## Extracted information

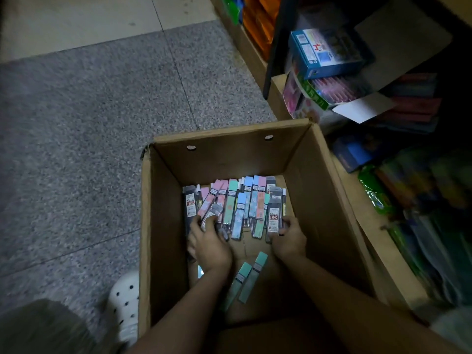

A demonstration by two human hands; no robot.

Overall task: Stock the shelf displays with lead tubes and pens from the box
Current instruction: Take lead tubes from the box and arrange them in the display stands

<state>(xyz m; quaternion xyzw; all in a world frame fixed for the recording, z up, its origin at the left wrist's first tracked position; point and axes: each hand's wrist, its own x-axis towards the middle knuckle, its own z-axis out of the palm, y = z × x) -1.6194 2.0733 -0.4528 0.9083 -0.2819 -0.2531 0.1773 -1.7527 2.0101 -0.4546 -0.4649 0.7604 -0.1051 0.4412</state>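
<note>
The person is crouching over an open cardboard box (319,180) that is standing on the grey floor (89,123), and both arms are reaching down into it. Many lead tubes (236,208) are lying in a loose heap at the far part of the box bottom: pink, blue, mint and dark ones, mostly pointing away from the person. Two mint tubes (249,279) are lying apart from the heap, nearer, between the forearms.

The left hand (208,241) is sitting at the left end of the heap with its fingers curled around a few tubes, so it is gripping them. The right hand (288,238) is doing the same at the right end, its fingers closing on dark tubes with white labels. It looks like both hands are gathering a bundle together.

To the right, the shelf displays (383,221) are showing colourful packs, but this area is dark and blurred, so I cannot tell which place is waiting for the tubes. I am not seeing any pens clearly in the box.

I am judging that the task is somewhere in the middle or early: much stock is remaining in the box, and the bundle is not yet lifted out
</note>
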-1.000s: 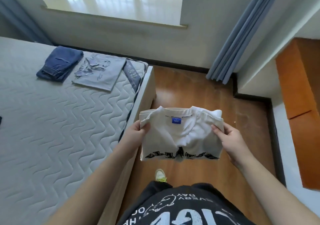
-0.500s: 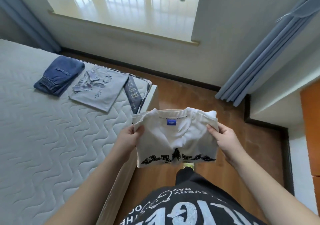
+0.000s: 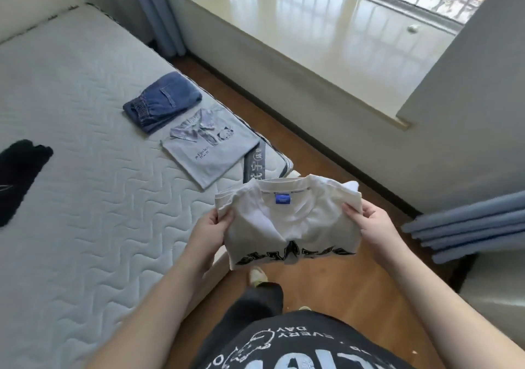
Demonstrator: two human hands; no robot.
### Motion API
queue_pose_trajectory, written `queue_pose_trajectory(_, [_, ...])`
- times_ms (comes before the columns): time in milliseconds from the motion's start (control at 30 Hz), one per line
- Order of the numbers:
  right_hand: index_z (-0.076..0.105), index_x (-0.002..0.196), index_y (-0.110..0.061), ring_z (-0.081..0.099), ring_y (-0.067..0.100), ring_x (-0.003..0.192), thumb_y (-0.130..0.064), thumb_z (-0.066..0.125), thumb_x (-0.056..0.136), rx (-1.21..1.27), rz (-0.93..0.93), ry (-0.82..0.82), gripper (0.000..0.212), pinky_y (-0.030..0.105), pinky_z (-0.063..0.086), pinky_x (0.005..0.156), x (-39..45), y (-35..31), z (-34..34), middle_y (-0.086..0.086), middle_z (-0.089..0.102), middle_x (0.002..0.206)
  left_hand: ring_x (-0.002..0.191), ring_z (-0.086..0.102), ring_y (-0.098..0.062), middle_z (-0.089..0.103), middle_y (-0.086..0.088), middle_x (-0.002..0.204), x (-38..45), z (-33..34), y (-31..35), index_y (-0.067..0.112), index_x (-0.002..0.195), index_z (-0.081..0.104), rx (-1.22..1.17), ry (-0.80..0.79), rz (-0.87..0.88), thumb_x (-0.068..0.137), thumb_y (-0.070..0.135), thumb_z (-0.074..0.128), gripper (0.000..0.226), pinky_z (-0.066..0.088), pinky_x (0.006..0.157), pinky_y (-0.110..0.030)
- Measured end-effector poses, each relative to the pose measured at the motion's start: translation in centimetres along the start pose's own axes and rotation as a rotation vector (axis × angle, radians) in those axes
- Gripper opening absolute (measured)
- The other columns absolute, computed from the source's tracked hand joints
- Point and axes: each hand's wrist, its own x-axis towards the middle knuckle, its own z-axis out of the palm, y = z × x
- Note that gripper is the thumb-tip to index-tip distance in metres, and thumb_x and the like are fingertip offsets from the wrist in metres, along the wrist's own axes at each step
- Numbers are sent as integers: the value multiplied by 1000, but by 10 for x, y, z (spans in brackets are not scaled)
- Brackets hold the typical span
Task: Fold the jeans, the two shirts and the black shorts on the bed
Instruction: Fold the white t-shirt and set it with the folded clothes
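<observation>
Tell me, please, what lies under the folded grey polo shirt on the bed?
The grey polo shirt lies flat on the quilted mattress beside the folded jeans. Only mattress shows around it; whatever lies directly beneath is covered.

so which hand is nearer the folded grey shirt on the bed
Left. The left hand holds the white shirt on the side towards the bed, just below the grey shirt. The right hand holds the far side, over the floor.
</observation>
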Motion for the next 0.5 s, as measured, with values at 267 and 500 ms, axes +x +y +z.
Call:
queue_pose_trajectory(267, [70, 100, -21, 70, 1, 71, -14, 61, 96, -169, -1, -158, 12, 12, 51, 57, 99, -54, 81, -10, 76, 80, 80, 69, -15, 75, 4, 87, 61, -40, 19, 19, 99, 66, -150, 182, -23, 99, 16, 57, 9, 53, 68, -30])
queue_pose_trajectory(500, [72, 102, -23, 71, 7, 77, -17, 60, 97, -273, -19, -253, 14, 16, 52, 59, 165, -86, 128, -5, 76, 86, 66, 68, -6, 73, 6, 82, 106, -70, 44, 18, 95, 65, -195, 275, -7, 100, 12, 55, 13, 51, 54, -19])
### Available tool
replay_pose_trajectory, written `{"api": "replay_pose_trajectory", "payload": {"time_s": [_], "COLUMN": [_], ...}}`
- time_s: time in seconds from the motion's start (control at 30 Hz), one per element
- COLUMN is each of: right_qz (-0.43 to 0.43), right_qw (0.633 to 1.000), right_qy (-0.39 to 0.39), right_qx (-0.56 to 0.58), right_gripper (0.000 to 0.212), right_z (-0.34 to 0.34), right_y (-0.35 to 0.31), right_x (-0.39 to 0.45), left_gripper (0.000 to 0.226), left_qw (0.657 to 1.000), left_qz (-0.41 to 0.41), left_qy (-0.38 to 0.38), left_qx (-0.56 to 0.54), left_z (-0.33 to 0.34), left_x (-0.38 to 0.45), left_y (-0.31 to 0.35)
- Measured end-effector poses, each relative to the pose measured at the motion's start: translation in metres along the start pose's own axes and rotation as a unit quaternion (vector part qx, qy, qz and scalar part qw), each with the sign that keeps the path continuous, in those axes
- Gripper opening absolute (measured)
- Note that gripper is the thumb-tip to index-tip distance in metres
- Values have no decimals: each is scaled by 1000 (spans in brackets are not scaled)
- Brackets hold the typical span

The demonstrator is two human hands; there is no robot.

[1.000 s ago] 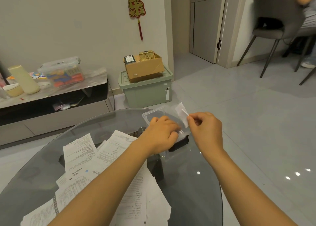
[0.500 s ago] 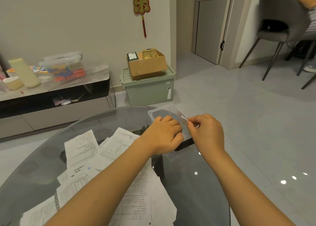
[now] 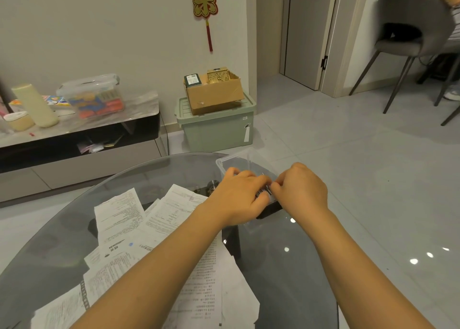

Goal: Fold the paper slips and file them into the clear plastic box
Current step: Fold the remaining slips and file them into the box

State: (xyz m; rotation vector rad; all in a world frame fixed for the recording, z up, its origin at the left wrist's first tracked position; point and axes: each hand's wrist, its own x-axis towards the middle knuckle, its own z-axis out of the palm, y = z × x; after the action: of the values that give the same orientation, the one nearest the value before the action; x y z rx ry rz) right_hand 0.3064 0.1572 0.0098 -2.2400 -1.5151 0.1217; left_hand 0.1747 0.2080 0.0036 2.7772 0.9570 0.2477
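The clear plastic box (image 3: 232, 160) stands at the far edge of the round glass table (image 3: 286, 274). Both my hands are down in it, fingertips meeting. My left hand (image 3: 237, 195) curls over a stack of folded paper slips (image 3: 263, 194) standing inside the box. My right hand (image 3: 302, 189) pinches one folded slip against that stack; the fingers hide nearly all of that slip. Several unfolded printed slips (image 3: 124, 219) lie spread over the near left of the table.
A green storage bin (image 3: 216, 129) with a cardboard box (image 3: 214, 92) on top stands on the floor beyond the table. A low cabinet (image 3: 74, 139) with containers lines the left wall. A grey chair (image 3: 408, 30) with a seated person is at the far right.
My right hand has lowered the folded slip from above the box down against the stack under my left hand. The slip, plainly visible before, is now almost hidden between the fingers.
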Motion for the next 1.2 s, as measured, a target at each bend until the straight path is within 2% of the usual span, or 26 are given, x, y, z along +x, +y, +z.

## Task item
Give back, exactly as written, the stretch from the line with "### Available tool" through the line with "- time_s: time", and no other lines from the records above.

## Task response
### Available tool
replay_pose_trajectory, written `{"api": "replay_pose_trajectory", "payload": {"time_s": [_], "COLUMN": [_], ...}}`
- time_s: time in seconds from the motion's start (control at 30 Hz), one per element

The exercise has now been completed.